Thomas Lamprecht [Fri, 22 Jan 2016 16:06:42 +0000 (17:06 +0100)]
Move exec_resource_agent from environment classes to LRM
With the changes and preparation work from the previous commits
we can now move the quite important method exec_resource_agent
from the Env classes to the LRM where it get's called.
The main advantage of this is that it now underlies regression
tests and that we do not have two separate methods where it
- does not make sense as agents them self should be virtualized
not the method executing them
- adds more work as the must (or at least should) be in sync
Signed-off-by: Thomas Lamprecht <t.lamprecht@proxmox.com>
Thomas Lamprecht [Fri, 22 Jan 2016 16:06:39 +0000 (17:06 +0100)]
Add virtual resources for tests and simulation
Introduce a base class for Virtual Resources with almost all methods
already implemented.
Also add a class for virtual CTs and VMs, with the primary
distinction that CTs may not migrate online.
The Resource are registered in the Hardware class and overwrite
any already registered resources from the same type (e.g. VirtVM
overwrites PVEVM) so that the correct plugins are loaded for
regression tests and the simulator.
This makes the way free for adding(deterministic) 'malicious'
resources, so we can make test where, for example, a service fails
a few times to start or migrate.
Signed-off-by: Thomas Lamprecht <t.lamprecht@proxmox.com>
Thomas Lamprecht [Mon, 18 Jan 2016 10:35:20 +0000 (11:35 +0100)]
LRM: release lock also on restart
Wen restarting the LRM (e.g. on a update) we get an new pid and thus
have to wait for our own lock to timeout.
We can (and should) do that as there are no services or all services
are freezed. If they are freezed only our LRM may touch them so we
we can unfreeze them faster with this patch.
The expected log of the restart-lrm test does not change much as the
test system does not need to wait for a timeout.
This let's the LRM start working directly after a restart,
especially usefull on package updates.
Signed-off-by: Thomas Lamprecht <t.lamprecht@proxmox.com>
Thomas Lamprecht [Mon, 18 Jan 2016 09:26:45 +0000 (10:26 +0100)]

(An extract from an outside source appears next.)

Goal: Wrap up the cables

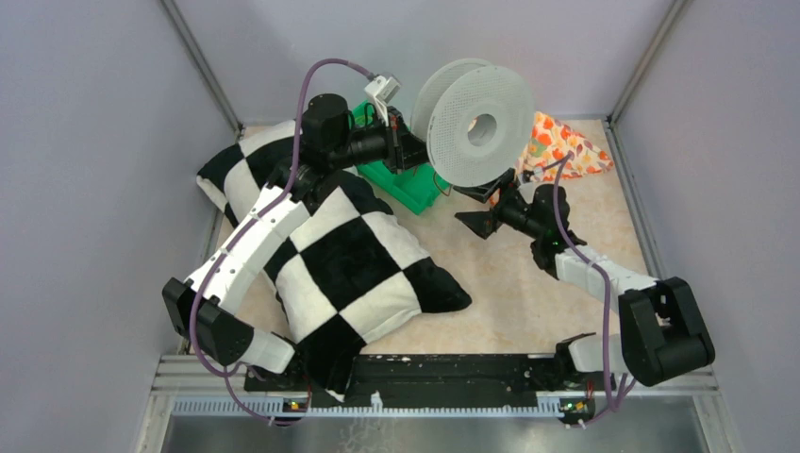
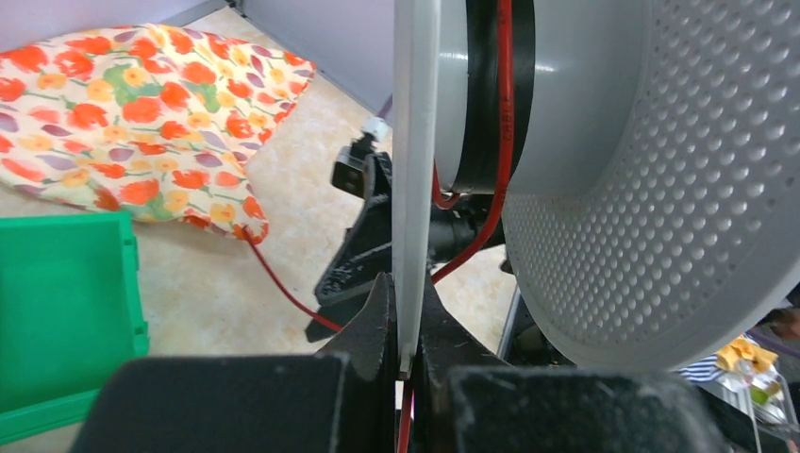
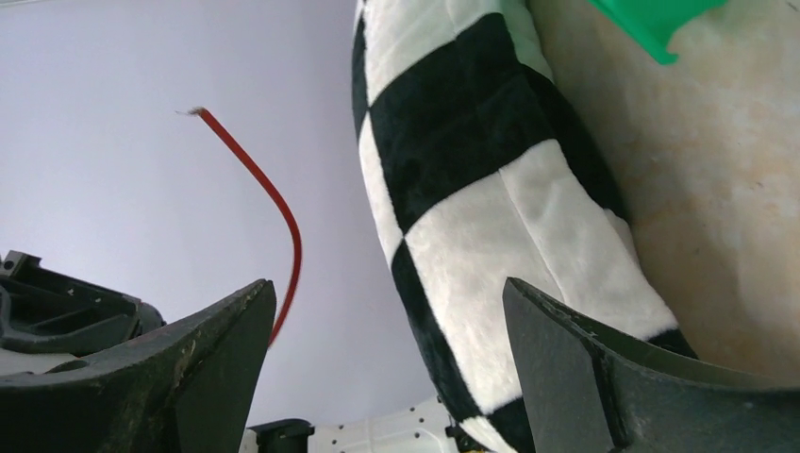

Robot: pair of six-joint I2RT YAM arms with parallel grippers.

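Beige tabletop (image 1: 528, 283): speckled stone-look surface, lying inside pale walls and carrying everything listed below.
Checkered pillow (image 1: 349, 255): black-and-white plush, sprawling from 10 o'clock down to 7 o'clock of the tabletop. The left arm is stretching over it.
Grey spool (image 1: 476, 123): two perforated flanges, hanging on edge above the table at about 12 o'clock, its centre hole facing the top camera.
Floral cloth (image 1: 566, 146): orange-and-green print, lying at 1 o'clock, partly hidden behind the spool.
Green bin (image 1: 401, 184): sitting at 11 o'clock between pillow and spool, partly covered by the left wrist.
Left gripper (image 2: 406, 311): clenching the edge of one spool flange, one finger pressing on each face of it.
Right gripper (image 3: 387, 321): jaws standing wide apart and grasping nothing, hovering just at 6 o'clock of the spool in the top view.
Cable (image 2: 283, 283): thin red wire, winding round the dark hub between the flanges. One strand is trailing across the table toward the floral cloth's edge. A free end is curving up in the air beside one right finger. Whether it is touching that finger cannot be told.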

TestHardware: correct shutdown/reboot behaviour of CRM and LRM
Instead of shutting down the LRM and then killing the CRM we now
also make a shutdown request to the CRM, that mirrors the real world
behaviour much better and let's us also test the lock release from
the CRM.
To accomplish this we add new sim_hardware commands for stopping and
starting the CRM.
Signed-off-by: Thomas Lamprecht <t.lamprecht@proxmox.com>
The params of resource methods are normally specific for each
resource type.
CTs and VMs have the same interfaces in the needed cases so we could
generate the params in the exec_resource_agent method. This is not
clean because:
* resource specific stuff shouldn't be in this method
* this can make problems if we want to add another resource type
in the future which has a completely different interface
Signed-off-by: Thomas Lamprecht <t.lamprecht@proxmox.com>
Thomas Lamprecht [Mon, 11 Jan 2016 12:20:17 +0000 (13:20 +0100)]

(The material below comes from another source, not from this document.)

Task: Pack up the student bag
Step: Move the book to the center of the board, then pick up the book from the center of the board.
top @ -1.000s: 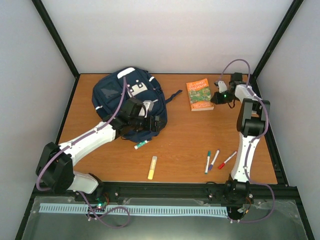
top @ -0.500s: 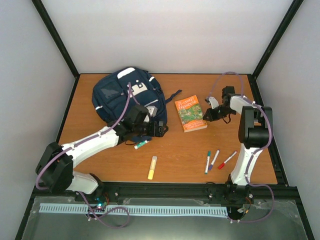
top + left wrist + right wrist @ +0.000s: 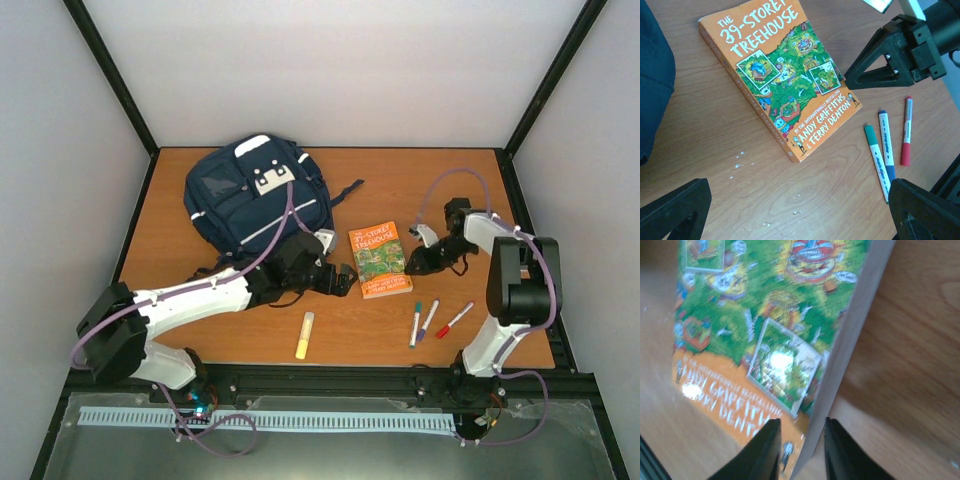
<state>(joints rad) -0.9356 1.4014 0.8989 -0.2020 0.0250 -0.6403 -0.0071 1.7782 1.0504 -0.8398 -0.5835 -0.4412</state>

free cmd pointer after it's execution
Quoting the asprintf man page:
> [..]
> This pointer should be passed to free(3) to release the allocated
> storage when it is no longer needed.
> [..]
Signed-off-by: Thomas Lamprecht <t.lamprecht@proxmox.com>
Thomas Lamprecht [Mon, 11 Jan 2016 12:20:15 +0000 (13:20 +0100)]
small cleanup
remove the unlink_socket variable and it's check as they wher
always true, as error and the end of the programm can only be
reached when the socket is already set up.
Also unlinking an non existent file does not result in any error.
also some whitespace cleanup in the surrounding area.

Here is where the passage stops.